Екатерина Максимовна, старшая медсестра, спала, облокотясь о стол и уложив голову на руки. Устает, по две смены подряд пашет, а дома внучка семимесячная. Здесь и родилась, Константин сам принимал. Он улыбнулся, вспомнив крепкую здоровую, под четыре кило девочку. Но это редкость, отделение специфическое, профильное, с угрозой выкидыша женщины лежат, рожают недоношенных. Вон как Ира… улыбка сбежала с лица, Константин нахмурился, не его смена была, может и вытащил бы её мальчика с того света. А может, и нет… он же не господь бог, двадцать восемь недель, вес меньше килограмма, такие редко выживают, а если случается, то почти все с патологиями. Иногда природа лучше знает кого оставить, а кого отсеять, чтобы породу улучшить, люди ей только мешают и более всех врачи. Но Иру жаль, вряд ли она сможет еще родить…
Константин тронул старшую сестру за плечо
— Екатерина Максимовна, как у вас тут? — она сонно захлопала глазами.

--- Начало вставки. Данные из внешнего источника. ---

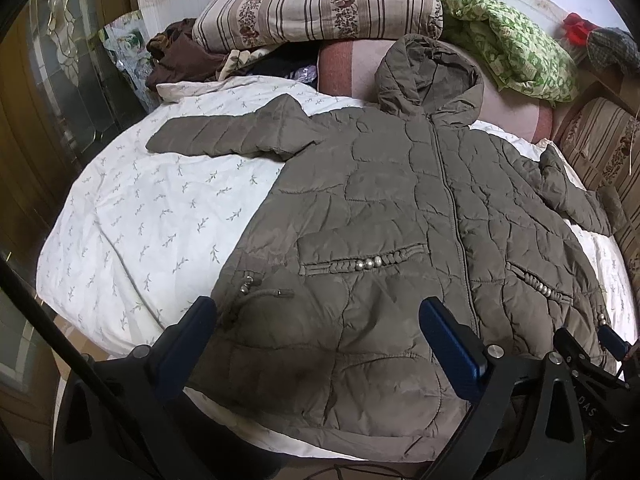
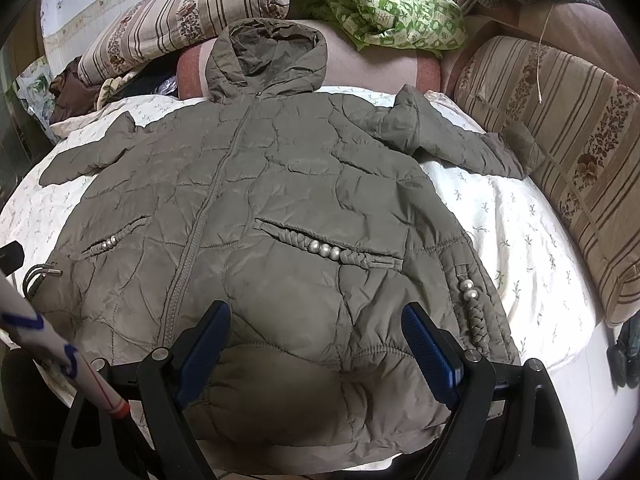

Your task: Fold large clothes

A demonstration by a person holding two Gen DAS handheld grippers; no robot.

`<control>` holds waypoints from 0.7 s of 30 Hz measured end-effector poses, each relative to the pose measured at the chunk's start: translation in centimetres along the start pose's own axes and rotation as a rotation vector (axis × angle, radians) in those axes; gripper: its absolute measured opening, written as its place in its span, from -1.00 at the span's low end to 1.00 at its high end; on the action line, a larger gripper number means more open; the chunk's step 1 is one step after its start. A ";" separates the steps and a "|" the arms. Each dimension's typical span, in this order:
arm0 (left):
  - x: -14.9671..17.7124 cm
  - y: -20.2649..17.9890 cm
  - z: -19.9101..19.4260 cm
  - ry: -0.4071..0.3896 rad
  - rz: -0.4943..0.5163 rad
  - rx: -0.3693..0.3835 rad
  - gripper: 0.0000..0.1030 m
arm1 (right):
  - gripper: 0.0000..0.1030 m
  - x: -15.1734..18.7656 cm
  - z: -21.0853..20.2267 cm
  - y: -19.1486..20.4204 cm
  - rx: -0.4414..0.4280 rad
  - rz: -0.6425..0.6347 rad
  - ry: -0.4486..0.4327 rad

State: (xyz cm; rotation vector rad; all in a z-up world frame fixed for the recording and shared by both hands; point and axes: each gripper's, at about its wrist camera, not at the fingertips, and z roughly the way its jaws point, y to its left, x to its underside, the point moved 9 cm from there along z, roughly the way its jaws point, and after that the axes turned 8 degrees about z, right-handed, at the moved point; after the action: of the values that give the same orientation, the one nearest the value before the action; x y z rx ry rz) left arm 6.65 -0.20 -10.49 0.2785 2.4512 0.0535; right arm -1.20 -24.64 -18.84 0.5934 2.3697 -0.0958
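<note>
An olive-brown quilted hooded jacket (image 1: pixel 384 216) lies front up and spread flat on the bed, zipped, hood toward the pillows, both sleeves stretched out to the sides. It also fills the right wrist view (image 2: pixel 280 200). My left gripper (image 1: pixel 318 312) is open, hovering over the jacket's hem on its left half, holding nothing. My right gripper (image 2: pixel 316 320) is open above the hem on the jacket's right half, also empty. The right gripper's tip shows at the edge of the left wrist view (image 1: pixel 610 338).
The jacket rests on a white leaf-print quilt (image 1: pixel 152 208). Striped pillows (image 1: pixel 320 4) and a green patterned cloth (image 1: pixel 516 44) lie at the head. Another striped cushion (image 2: pixel 568 140) lines the right side. A wooden wardrobe (image 1: pixel 36 128) stands left of the bed.
</note>
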 end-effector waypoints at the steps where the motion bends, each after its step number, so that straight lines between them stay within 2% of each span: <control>1: 0.1 0.0 0.1 0.005 -0.002 0.001 0.95 | 0.75 0.0 0.0 0.0 0.000 -0.001 0.001; 3: 0.3 0.1 0.5 0.016 -0.009 0.003 0.89 | 0.75 0.1 0.2 0.1 0.001 -0.003 0.004; 9: 0.7 1.1 1.2 0.033 -0.020 0.032 0.87 | 0.75 0.3 0.3 0.2 0.005 -0.010 0.011; 13: 0.3 5.6 1.9 0.021 -0.082 -0.022 0.87 | 0.75 0.2 0.3 0.1 0.009 -0.008 0.008; 17: 1.4 10.7 4.1 0.047 -0.154 -0.032 0.87 | 0.76 0.3 0.5 -0.6 0.017 0.013 0.013; 19: 2.5 11.3 5.9 0.090 -0.145 0.001 0.87 | 0.76 0.4 0.8 -0.8 0.019 0.025 0.026; 21: 3.8 10.6 7.7 0.142 -0.117 0.076 0.85 | 0.75 0.7 1.2 -0.7 0.013 0.027 0.043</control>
State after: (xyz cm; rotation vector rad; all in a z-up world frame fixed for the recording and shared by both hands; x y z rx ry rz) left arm 10.51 10.68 -17.68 0.1684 2.6091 -0.0728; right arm -1.25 -25.21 -20.23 0.6393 2.4032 -0.0871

— Ой, Костя! А я что-то раскисла совсем после сегодняшних представлений, — в неформальной обстановке она звала его по имени, еще со студенческой ординатуры пошло, — Мамки взбаламутились, из палаты в палату шастали, охали, ахали. Парня того зашивать пришлось, с хирургии звонили, что все хорошо, но связку он повредил. Вот есть же на свете такие люди! Себя не пожалел, в окошко впрыгнул.
— Да, удивительный случай, хорошо, что обошлось и все живы-здоровы. А вы бы прилегли часа на два, я сам посижу, мне все равно где заявления подписывать. Потом смените меня.

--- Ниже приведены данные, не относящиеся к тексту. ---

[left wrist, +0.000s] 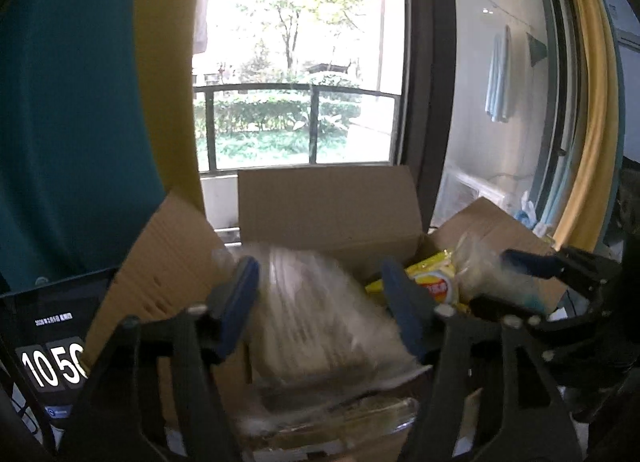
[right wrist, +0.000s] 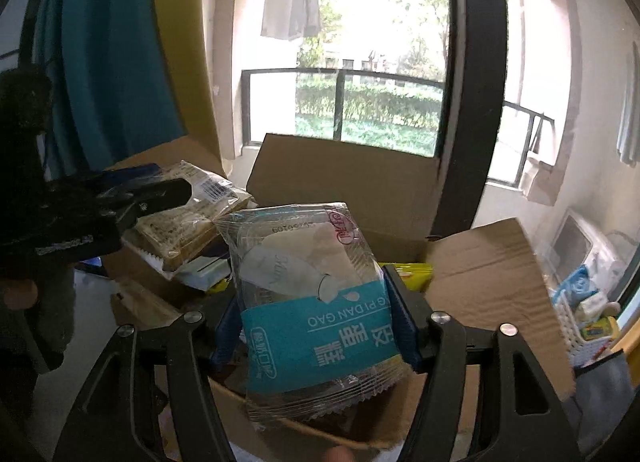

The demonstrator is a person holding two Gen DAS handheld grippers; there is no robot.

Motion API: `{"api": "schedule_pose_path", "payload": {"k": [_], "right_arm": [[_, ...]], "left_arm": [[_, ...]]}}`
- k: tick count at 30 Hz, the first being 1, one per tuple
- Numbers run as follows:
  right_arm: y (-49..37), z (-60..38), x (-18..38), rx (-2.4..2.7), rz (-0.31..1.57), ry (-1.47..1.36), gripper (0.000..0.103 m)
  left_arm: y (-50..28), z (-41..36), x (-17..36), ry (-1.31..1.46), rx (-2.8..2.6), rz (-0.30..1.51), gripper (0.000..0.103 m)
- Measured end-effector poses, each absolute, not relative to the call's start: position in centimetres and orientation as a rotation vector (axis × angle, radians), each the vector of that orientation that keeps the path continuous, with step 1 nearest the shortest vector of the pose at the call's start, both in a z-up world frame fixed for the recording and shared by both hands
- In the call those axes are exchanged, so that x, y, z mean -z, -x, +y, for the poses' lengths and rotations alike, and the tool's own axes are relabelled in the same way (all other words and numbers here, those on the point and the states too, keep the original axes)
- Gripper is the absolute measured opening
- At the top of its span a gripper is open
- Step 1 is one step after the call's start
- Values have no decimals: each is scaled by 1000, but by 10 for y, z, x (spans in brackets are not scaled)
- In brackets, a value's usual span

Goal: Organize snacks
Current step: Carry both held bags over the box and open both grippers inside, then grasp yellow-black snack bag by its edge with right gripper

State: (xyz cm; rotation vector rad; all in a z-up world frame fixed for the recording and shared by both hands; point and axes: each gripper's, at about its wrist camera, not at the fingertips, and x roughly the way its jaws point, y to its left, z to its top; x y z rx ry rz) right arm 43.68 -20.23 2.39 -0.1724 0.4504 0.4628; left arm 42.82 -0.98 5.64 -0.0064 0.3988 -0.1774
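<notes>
Looking along the left gripper (left wrist: 320,306), one clear-wrapped pack of pale sandwich-like slices (left wrist: 316,318) sits between its two blue pads (left wrist: 240,298), blurred by motion. The jaws stand fairly wide around it; whether the pads actually press on the wrap cannot be told from this view. Behind it stands one open cardboard box (left wrist: 328,206) with three flaps showing, raised left, back and right. One yellow snack bag (left wrist: 434,282) lies inside the box at the right. At the far right the right gripper (left wrist: 516,282) comes in with one clear packet (left wrist: 480,270) between its fingers. One dark screen (left wrist: 48,342) showing large white digits stands at the lower left.

From the right wrist, one clear cake packet (right wrist: 316,302) with a teal band and white lettering fills the space between the right gripper's (right wrist: 316,326) two blue pads (right wrist: 400,326), which touch both its sides; the jaws are wide but closed on it, holding it above the open box (right wrist: 488,282). A pale wedge of cake shows through the wrap. To the left, the left gripper (right wrist: 168,190) reaches in beside the sandwich pack (right wrist: 188,222), which bears a barcode label. One yellow bag edge (right wrist: 412,272) peeks out behind the packet. One white basket (right wrist: 576,318) of small items sits at the far right.
</notes>
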Motion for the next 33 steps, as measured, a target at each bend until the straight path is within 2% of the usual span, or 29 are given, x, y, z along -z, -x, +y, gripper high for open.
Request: {"api": "schedule_pose_path", "payload": {"k": [2, 3, 13, 22, 33], "right_arm": [[-436, -201, -24, -460, 434, 166, 82], [-435, -201, -24, -461, 433, 163, 83], [-389, -202, -28, -464, 440, 153, 83], [-349, -199, -19, -454, 481, 129, 83], [-330, -194, 33, -445, 609, 65, 83]], "left_arm": [[-423, -6, -58, 13, 180, 381, 84], [-419, -4, -60, 16, 176, 376, 84], [-356, 16, -66, 45, 159, 352, 84], [-301, 37, -50, 59, 129, 374, 85], [-265, 73, 19, 124, 56, 526, 85]]}}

Она мотнула головой и поплелась в ординаторскую. Устает, возраст сказывается. Заменить некем, опять же, на такую зарплату кто согласится? У Максимовны и пенсия, и зарплата — на круг набегает, а молодой специалист в частную клинику подастся.
Константин расположился за столом, сверил назначения по тем женщинам, которых вел. Заметил под журналом листы свидетельств о перинатальной смерти, смертность высокая, за неделю четверо. И больше трех дней прошло, сведений не подали, почему надо самому перепроверять все! Упустил сегодня, дикий случай этот…
Константин вспомнил, что окно хотел проверить, забрал просроченные свидетельства со стола, встал, мимоходом заглянул в туалет, увидел, что стекла так и нет. Ночной ветер задувал в окно, одуряюще звенели во дворе цикады. И ведь разбилась бы Ирина. Он вспомнил какой легкой она показалась, его руки не почувствовали веса взрослой женщины. Изводит себя, от еды отказывается, так и до анорексии докатится. Придется кормить через зонд… Бедная, бедная…
Константин всегда был профессионально ровен в эмоциях, врач должен лечить пациентов, а не жалеть их, как его профессор руководитель диплома говорил: "На всех жалости не хватит" и все же эту отчаявшуюся душу жаль…
Третий год заведовал Константин отделением, всякое бывало, но до суицида не доходило. Да, неприятности могли получиться крупные, проверка прокурорская радости не добавила бы. Впору сердиться на Ирину, а он жалеет.